Prompt => Reproduce the records below exactly, but only between the lines holding "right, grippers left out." and "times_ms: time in", inclusive.

──────── Record excerpts

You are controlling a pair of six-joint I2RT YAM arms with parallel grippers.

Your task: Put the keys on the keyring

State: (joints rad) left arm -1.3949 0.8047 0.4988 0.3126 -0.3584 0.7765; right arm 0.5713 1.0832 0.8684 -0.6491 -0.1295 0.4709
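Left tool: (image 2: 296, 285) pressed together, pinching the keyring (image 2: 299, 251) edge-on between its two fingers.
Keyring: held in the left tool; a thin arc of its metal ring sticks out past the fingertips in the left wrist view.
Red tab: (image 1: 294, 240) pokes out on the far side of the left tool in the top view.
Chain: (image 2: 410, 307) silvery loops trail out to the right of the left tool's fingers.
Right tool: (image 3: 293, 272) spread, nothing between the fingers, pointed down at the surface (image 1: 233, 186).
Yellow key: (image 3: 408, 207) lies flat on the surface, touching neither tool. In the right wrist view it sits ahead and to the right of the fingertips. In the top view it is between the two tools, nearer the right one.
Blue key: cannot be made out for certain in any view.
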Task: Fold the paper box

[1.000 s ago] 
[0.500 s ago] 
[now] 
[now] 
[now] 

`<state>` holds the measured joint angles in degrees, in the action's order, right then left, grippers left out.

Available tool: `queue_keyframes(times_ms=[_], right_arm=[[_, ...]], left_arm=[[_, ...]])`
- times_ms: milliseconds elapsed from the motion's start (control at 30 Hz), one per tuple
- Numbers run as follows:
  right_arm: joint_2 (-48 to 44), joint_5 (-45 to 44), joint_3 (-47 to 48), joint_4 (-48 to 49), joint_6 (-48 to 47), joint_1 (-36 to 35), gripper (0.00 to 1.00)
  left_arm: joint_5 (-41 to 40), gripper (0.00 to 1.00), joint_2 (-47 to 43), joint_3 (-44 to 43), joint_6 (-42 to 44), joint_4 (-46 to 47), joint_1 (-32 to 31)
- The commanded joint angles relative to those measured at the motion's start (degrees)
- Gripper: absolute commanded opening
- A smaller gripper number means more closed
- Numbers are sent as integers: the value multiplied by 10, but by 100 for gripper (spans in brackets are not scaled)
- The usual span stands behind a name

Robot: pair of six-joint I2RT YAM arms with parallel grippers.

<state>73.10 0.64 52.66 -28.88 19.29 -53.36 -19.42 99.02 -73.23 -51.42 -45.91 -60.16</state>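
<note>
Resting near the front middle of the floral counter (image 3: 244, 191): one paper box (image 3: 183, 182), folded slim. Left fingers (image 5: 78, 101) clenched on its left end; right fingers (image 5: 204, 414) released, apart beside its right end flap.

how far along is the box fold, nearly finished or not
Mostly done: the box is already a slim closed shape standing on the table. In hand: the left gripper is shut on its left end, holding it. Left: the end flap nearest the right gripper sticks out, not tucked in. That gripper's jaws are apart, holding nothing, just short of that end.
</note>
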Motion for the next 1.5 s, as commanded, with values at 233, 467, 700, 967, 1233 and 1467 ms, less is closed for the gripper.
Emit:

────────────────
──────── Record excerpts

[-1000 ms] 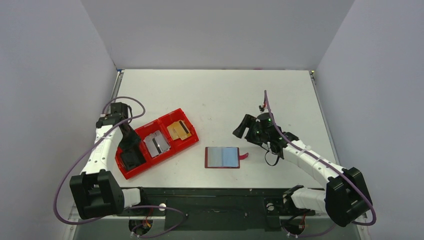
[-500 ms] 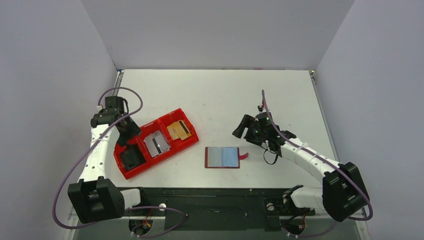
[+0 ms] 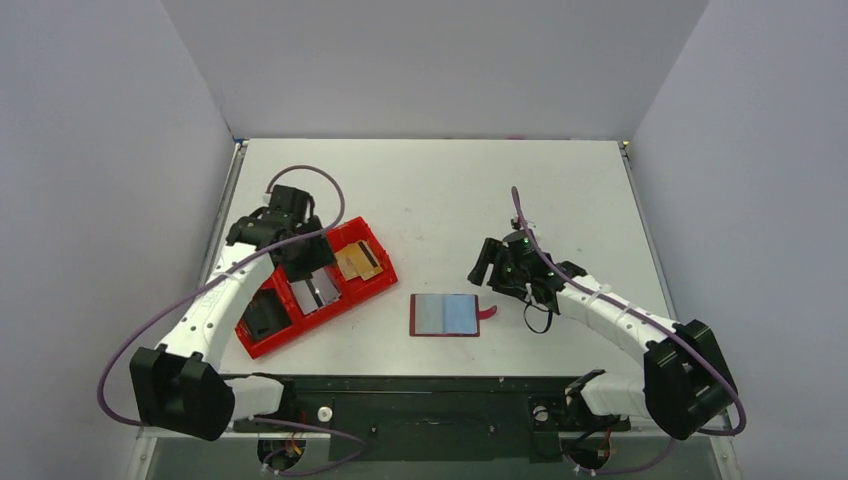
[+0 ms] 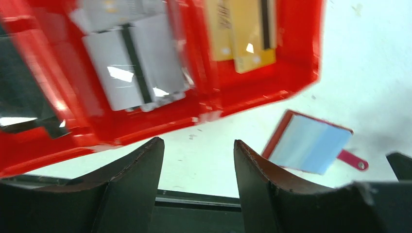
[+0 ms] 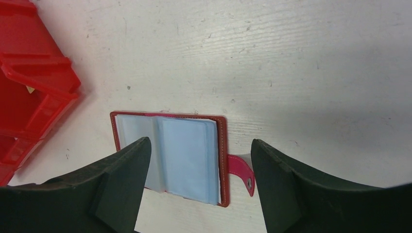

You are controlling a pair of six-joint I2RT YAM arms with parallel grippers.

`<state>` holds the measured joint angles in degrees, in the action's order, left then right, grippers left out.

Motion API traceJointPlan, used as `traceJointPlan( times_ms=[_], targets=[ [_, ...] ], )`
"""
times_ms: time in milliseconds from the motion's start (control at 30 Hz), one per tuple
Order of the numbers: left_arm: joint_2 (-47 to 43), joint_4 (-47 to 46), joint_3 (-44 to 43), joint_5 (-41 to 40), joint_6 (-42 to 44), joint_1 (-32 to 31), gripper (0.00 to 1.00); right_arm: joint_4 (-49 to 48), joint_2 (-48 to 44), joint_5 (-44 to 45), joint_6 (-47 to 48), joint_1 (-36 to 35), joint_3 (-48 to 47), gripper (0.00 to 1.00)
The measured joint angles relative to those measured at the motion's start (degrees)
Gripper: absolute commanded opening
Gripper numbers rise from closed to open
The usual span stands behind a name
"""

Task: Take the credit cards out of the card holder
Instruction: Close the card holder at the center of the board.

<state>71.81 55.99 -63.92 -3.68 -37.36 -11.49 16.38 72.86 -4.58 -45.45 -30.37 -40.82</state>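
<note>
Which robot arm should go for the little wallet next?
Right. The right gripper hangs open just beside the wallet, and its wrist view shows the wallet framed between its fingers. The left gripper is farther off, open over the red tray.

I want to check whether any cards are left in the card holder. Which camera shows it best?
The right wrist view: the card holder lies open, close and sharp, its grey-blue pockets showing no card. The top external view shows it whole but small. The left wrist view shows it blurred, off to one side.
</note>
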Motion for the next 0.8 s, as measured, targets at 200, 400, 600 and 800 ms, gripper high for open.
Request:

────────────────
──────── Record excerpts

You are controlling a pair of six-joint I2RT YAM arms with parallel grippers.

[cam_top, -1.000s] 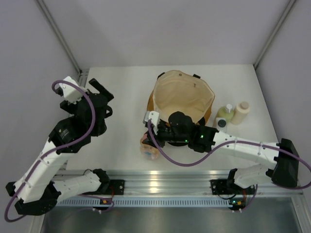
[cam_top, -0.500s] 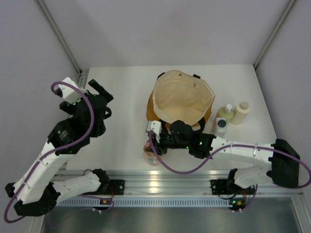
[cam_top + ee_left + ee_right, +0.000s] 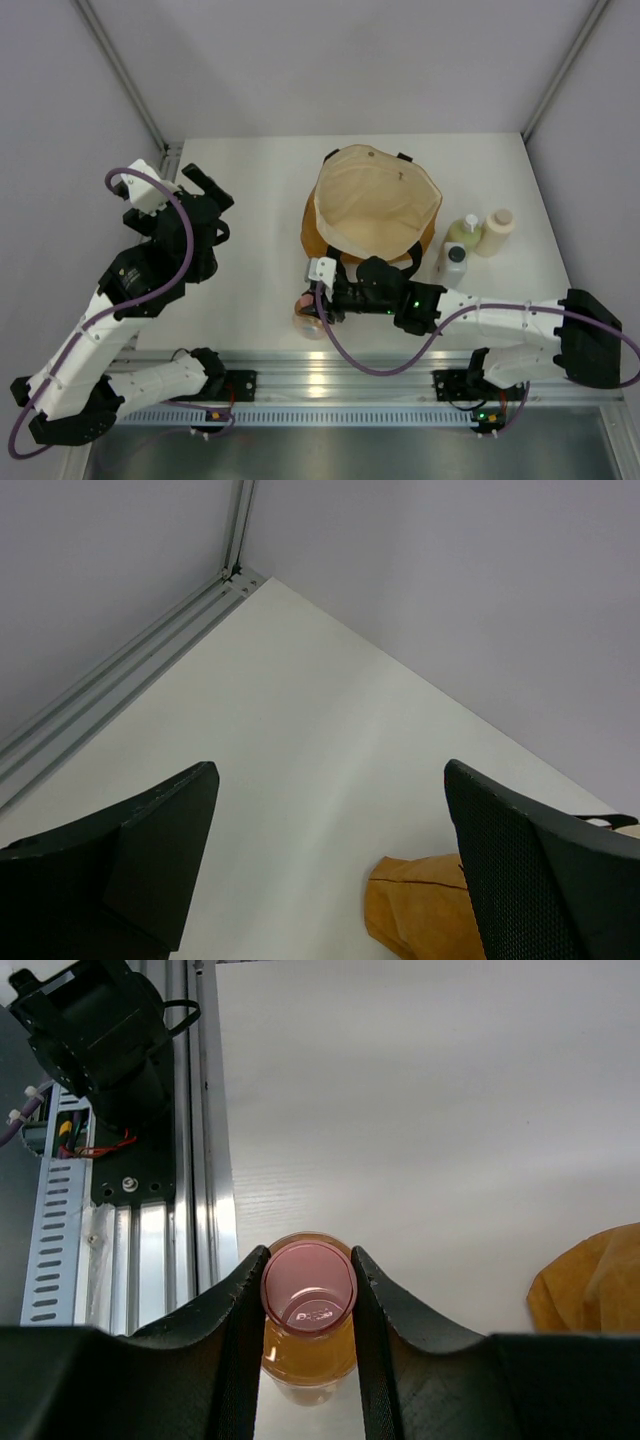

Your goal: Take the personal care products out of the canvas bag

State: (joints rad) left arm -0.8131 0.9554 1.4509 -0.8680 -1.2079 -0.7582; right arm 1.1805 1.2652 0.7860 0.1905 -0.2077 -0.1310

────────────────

Solution below =>
`<state>` holds the measured joint angles in degrees, in the action's order, left then right, grippers left out.

Motion API traceJointPlan, used as `traceJointPlan( times_ms=[_], targets=[ [_, ...] ], )`
"""
times_ms: time in milliseconds from the motion's start (control at 30 Hz), one per tuple

This exercise requires no further output.